Last batch of arguments cited by International IDEA against Direct Democracy

“Direct democracy has conservative bias”.

Direct democracy is not about being progressive or conservative. Direct democracy is direct power by the people.

The labels conservative-progressive are outdated. Enough of such labeling and self-labeling!; let us focus on solving concrete problems.

Thinking in terms of “Conservative-progressive” limits our freedom to think of ourselves and of others. Voters should apply reason to every issue. Many voters some times vote “conservative” and sometimes “progressive”.

For example, a voter can vote for tax payer funded health care for all. The same person can also vote against gay marriage.

Another voter may vote for business to have total freedom to fire workers. But that person can also vote for excellent social benefits for workers.

A voter can vote to reduce taxes for business and also vote to give jail time to the executives of companies who cheat consumers.

Direct democracy is people deciding; if they “go right”, fine. It is also fine if the “go left”

“Non-elite citizens are less educated and less cosmopolitan than elites, and may maintain more traditional or even reactionary values: transferring decision making from (relatively elite) politicians to ordinary citizens can therefore hinder progressive reforms”.

I am not sure where to start!. The person who came up with that comment is not a democrat. Instead of rule by the people, he or she promotes rule by the elites. Elitist thinking has nothing to do with direct democracy, or with representative democracy.

Direct democracy is based on information and common sense. Common sense is the most important human intelligence, and much harder to master than academic knowledge.

“Authoritarian and populist abuse. Historically, authoritarian rulers such as Napoleon in France, Franco in Spain, Pinochet in Chile, Marcos in the Philippines and Park Chung Hee in South Korea have used uncompetitive referendums to create a false veneer of democratic legitimacy”.

What examples! I do not know if Hitler or Stalin also held referendums…

Such regimes have nothing to do with direct democracy. A referendum, by itself is not direct democracy.

“Referendums are expensive”

The Swiss have referendums more often than anyone else.

With no natural resources, Switzerland is one of the top countries in standard of living.

The cost of referendums does not seem to hurt Switzerland much. If it did, they could change the Constitution and ban referendums. But perhaps referendums, far from being “expensive” are good economic investments.

“Direct democracy may create social conflict and affect minority rights”.

With well informed and competent voters, that will not happen. Smart voters want to avoid conflict. They avoid approving laws that create conflict.

If voters are not informed and are not competent, anything can happen in direct or in representative democracy. In fact, uninformed and incompetent voters weaken and even destroy democracy.

Switzerland has four autochthonous cultures, two major religions and many others, four official languages and countless others are spoken, 25% of the inhabitants of Switzerland are immigrants from all over the World.

Switzerland is 62.6% German, 22.9% French, 8.2% Italian and 0.5% Romansh 0.5%. I never heard the German majority passes laws that mistreat the Romansch, Italian or French.
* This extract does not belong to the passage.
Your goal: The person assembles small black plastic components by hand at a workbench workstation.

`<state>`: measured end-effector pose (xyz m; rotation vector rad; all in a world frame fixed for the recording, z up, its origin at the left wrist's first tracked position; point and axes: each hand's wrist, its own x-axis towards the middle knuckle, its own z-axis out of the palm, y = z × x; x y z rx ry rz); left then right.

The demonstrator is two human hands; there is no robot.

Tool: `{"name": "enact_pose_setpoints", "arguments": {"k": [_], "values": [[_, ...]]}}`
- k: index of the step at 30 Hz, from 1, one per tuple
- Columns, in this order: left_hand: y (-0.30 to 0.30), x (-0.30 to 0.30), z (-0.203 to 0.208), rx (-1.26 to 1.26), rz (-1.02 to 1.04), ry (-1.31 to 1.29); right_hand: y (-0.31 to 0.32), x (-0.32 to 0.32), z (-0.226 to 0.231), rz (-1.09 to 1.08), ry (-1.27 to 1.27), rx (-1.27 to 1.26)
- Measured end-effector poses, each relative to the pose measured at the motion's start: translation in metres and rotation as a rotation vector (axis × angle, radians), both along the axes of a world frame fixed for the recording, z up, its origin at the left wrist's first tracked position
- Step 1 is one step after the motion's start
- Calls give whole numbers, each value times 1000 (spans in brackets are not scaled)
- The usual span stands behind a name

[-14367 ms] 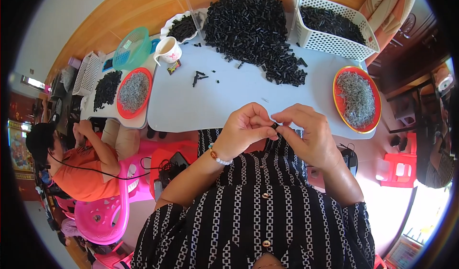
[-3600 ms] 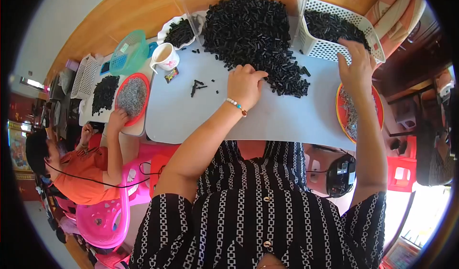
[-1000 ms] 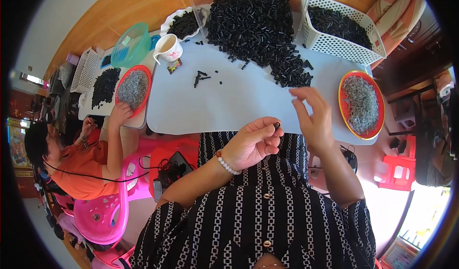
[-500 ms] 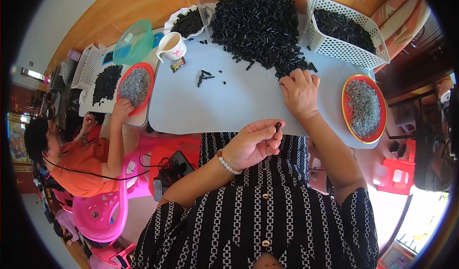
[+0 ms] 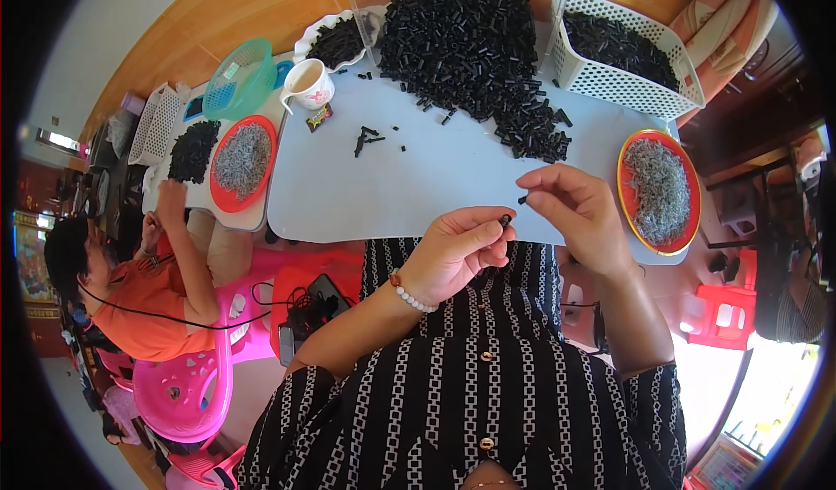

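Between thumb and fingers my left hand [image 5: 461, 250] pinches a small black cylindrical piece [image 5: 505, 221], close to the table's near edge. My right hand [image 5: 579, 216] is a little to its right, closed on another small black piece [image 5: 522, 200] at its fingertips. The two pieces are close together but apart. Beyond them, a large heap of short black tubes [image 5: 461, 46] covers the far middle of the table. A red plate [image 5: 691, 187] of small silvery metal parts lies beside my right hand.
A white perforated basket [image 5: 627, 95] of black pieces stands far right. A mug [image 5: 309, 87], a small packet [image 5: 319, 118] and a few loose black pieces [image 5: 361, 141] lie to the left. At left a person in orange [image 5: 165, 303] works beside another red plate [image 5: 273, 155].
My right hand has come back from the edge of the heap toward my left hand, bringing a small black piece. The other person's hand has left their red plate.
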<state>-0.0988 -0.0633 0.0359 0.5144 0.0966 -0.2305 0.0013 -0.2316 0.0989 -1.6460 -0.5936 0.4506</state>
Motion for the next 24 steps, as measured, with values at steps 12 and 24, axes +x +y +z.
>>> {"name": "enact_pose_setpoints", "arguments": {"k": [12, 24], "values": [[-9, -5, 8, 89, 43, 46, -8, -15, 16, 10, 56, -18], [-12, -10, 12, 160, 60, 30, -3, -23, 28, -21, -260, -168]]}}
“Direct democracy can polarize debate, exacerbate political divisions and increase the potential for destabilizing reactions such as boycotts or violence”.

This argument is just speculation.

The only direct democracy (well, semi-direct) we have in the World, Switzerland is an example of the opposite. Switzerland practices cooperative decision making. They do that in politics and also in business.
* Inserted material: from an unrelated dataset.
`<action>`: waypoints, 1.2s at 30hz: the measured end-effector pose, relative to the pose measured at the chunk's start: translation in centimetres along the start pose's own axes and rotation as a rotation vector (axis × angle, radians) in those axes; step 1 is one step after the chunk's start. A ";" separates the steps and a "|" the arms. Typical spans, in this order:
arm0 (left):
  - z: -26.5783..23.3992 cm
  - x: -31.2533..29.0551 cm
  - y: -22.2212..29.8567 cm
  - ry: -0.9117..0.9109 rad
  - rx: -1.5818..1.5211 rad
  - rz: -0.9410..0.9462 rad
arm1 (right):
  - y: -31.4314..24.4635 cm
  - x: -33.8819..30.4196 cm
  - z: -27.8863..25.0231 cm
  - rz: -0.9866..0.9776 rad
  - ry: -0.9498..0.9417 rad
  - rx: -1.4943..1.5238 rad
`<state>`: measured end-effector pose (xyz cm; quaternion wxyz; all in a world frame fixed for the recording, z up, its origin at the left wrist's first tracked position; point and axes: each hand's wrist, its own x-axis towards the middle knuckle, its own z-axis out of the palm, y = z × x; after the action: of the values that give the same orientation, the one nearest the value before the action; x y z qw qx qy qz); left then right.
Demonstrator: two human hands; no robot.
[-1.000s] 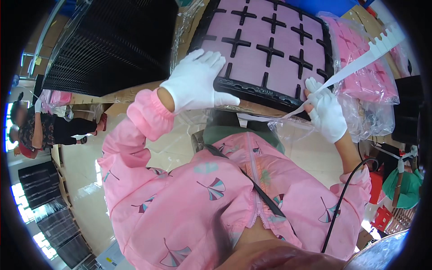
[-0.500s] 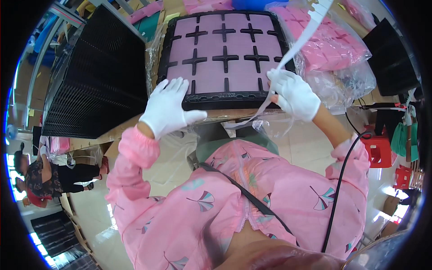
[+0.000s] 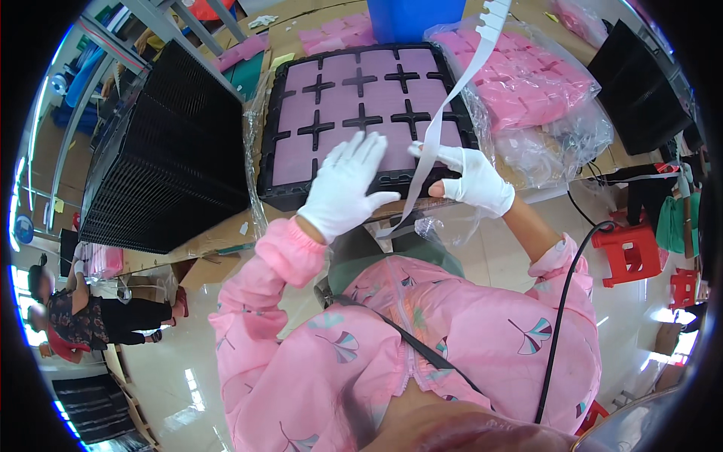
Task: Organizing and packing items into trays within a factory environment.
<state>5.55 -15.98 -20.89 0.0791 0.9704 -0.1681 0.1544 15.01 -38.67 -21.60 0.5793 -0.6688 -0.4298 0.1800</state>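
A black tray [image 3: 265,154] with raised cross-shaped dividers lies before me, its compartments lined with pink-purple sheets [image 3: 329,107]. My left hand [image 3: 343,184], in a white glove, rests flat over the tray's front edge, fingers together and thumb out. At the front right corner is my right hand [image 3: 476,179], also gloved but with bare fingertips showing. Its thumb and forefinger are spread, and nothing shows between them. A white strip with a toothed end [image 3: 459,87] hangs down across the right side of the tray, passing in front of the right fingertips.
Tall stacks of black ribbed trays stand at left [image 3: 177,151] and right [image 3: 640,87]. Bagged pink pieces [image 3: 520,83] lie right of the tray, beside a blue bin [image 3: 416,19] at the back. Red stools [image 3: 631,252] and another person [image 3: 79,305] are on the floor.
My left hand has moved right along the tray's front edge and further over it. The right hand's thumb and forefinger have spread apart. The whole view has shifted slightly.
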 end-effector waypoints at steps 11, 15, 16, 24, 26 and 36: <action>1.6 3.8 1.4 -0.284 0.067 0.021 | -0.6 -5.4 -5.0 -0.093 0.095 0.597; 2.2 3.2 1.1 -0.200 0.160 0.110 | 0.3 -6.9 -5.7 -0.066 0.164 0.580; 2.2 3.2 1.1 -0.197 0.154 0.119 | 0.5 -7.2 -5.7 -0.062 0.180 0.570; 0.5 3.8 1.7 -0.040 0.168 0.030 | 1.2 -8.6 -5.8 -0.033 0.248 0.520; -0.3 4.1 1.2 0.048 0.185 0.021 | 1.1 -8.7 -5.8 -0.051 0.254 0.525; -10.1 7.1 -4.0 0.783 0.231 -0.037 | 4.5 -9.1 -7.1 -0.118 0.410 0.429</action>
<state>10.54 -12.32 -9.48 0.0301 0.8438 -0.0893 0.5284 16.79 -50.04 -26.29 0.7915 -0.5274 -0.2942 0.0942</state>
In Switzerland the major parties govern in coalition. There is no “opposition” party. That is possible because there is much less of the adversarial politics we see in representative democracies. Perhaps direct democracy contributes to that. But in coming blogs we will write plenty about the advantages of direct democracy. After all, that is why the blog exists.
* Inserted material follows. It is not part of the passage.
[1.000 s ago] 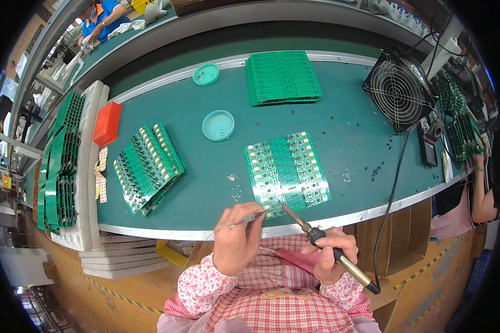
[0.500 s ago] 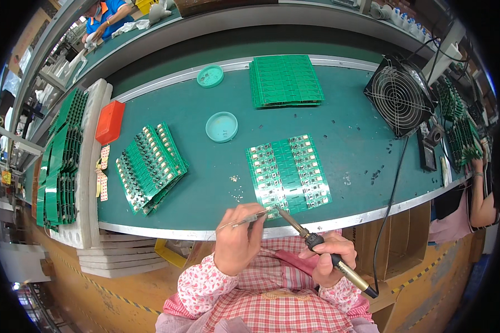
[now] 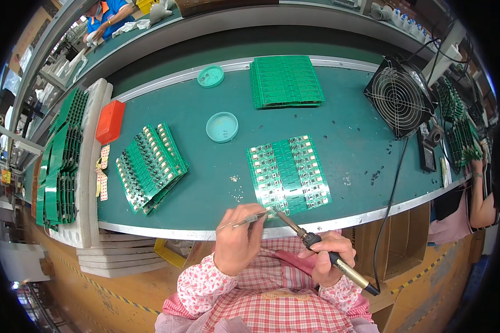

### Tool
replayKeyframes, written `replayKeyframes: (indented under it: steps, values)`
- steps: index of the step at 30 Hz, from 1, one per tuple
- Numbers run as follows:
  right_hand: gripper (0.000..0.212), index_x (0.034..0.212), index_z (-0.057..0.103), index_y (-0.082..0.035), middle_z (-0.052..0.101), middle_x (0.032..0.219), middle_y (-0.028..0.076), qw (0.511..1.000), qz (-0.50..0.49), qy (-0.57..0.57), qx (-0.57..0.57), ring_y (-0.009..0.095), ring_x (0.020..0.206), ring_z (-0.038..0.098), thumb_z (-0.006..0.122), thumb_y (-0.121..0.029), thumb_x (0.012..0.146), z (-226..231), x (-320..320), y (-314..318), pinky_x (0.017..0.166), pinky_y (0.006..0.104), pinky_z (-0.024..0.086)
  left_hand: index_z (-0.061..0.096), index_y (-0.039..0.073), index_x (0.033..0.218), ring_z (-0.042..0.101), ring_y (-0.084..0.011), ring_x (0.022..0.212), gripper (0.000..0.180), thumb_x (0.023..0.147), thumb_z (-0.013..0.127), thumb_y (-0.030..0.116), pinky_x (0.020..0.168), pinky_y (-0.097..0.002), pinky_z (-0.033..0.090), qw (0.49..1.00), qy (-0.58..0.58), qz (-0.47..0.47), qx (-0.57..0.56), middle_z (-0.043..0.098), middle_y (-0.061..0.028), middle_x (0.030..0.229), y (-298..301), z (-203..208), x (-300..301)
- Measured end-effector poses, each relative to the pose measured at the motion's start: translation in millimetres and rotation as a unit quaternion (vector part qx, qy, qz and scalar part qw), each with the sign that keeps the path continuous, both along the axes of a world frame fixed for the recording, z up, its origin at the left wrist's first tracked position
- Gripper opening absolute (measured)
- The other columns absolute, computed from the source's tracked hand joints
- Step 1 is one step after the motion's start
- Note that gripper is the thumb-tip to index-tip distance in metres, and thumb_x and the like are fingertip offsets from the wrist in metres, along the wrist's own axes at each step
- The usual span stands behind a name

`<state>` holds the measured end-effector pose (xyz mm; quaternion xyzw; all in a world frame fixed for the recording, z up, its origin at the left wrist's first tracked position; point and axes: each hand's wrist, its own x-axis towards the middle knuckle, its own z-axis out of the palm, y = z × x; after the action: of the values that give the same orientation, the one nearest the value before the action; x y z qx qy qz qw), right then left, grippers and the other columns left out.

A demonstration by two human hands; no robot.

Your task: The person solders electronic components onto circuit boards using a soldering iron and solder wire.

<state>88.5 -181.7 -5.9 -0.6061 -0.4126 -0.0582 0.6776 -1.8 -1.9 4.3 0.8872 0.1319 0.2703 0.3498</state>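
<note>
A green circuit board panel [image 3: 290,175] with rows of small parts lies flat at the table's front edge. My left hand [image 3: 236,236] is closed on a pair of metal tweezers [image 3: 249,220], whose tips reach the panel's near left corner. In my right hand [image 3: 333,255] is a soldering iron [image 3: 312,239], held like a pen. Its tip meets the same corner, close beside the tweezer tips. Whether the tweezers pinch a part there is too small to tell. Left of the panel lie tiny pale components [image 3: 236,191] in a loose scatter.
Populated boards [image 3: 151,168] are stacked at the left, near a red box [image 3: 110,122]. Two turquoise round dishes [image 3: 222,127] and a board stack [image 3: 286,81] lie farther back. A black fan [image 3: 400,97] stands right; the iron's cable [image 3: 391,216] crosses the front edge. Other people work nearby.
The soldering iron has shifted very slightly to the left at its tip. My left hand and the tweezers look almost unmoved, and the panel stays in place.
</note>
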Motion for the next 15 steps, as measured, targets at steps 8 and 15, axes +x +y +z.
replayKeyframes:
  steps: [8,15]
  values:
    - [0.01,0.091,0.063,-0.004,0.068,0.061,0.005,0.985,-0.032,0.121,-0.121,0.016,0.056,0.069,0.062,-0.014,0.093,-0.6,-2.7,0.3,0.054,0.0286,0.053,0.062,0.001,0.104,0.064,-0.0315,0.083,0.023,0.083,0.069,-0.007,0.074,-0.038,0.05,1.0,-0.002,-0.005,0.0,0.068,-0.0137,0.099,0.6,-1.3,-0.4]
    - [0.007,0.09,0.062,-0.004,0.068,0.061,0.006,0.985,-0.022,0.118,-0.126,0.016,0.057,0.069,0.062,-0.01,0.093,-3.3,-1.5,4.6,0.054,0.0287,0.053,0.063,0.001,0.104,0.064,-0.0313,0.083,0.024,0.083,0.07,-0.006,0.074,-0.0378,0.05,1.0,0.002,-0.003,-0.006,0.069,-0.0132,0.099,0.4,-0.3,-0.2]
In short; far from creating political division, it seems direct democracy does the opposite.

“The mechanisms of direct democracy have many problems”.

Come on! You can say that about the mechanisms of representative democracy too.

“Legal drafting of laws is extremely complex”.

The legal details are complex but voters are competent to say: “we want to lower the speed limits”, “we do not want to join the European Union”, etc.

The laws are drafted by legal experts. Voters tell the experts what law they want.

“Hate crimes in the UK surged because of the Brexit vote”

This is not an argument against direct democracy.

In the first place, The UK is not a direct democracy. The Brexit referendum does not make the UK a direct democracy.

But even if hate crimes rose because of the Brexit referendum, the common sense answer is prosecution of the guilty, not to stop referendums.

International IDEA also mentions that in a Hungarian referendum “the people had voted in favour of closing doors to refugees, but less that half of the eligible voters voted”.

This does not invalidate the vote.

In Switzerland it is not uncommon less than half of the voters vote in some referendums. The Swiss people do not consider the results illegitimate because of that.

Voters could fix that too. All they have to do is hold a referendum making invalid any referendum in which less than half of the people vote, or two thirds, etc.

International IDEA also mentions referendums in Egypt as indication direct democracy can be problematic.

Egypt is not a direct democracy by any stretch. Egypt is not even a stable representative democracy. Makes no sense to criticize direct democracy because of what happens in Egypt.

“It can be all too easy for direct democracy initiatives to bypass, rather than complement, the work of the legislature”.

Direct democracy is the opposite. In direct democracy the people do not “by-pass” the legislators because the people are the supreme legislators.

What direct democracy does is prevent politicians from bypassing voters, which is one of the problems of representative democracy.

In the next blog:

Other, and final, arguments against direct democracy cited by another important organization.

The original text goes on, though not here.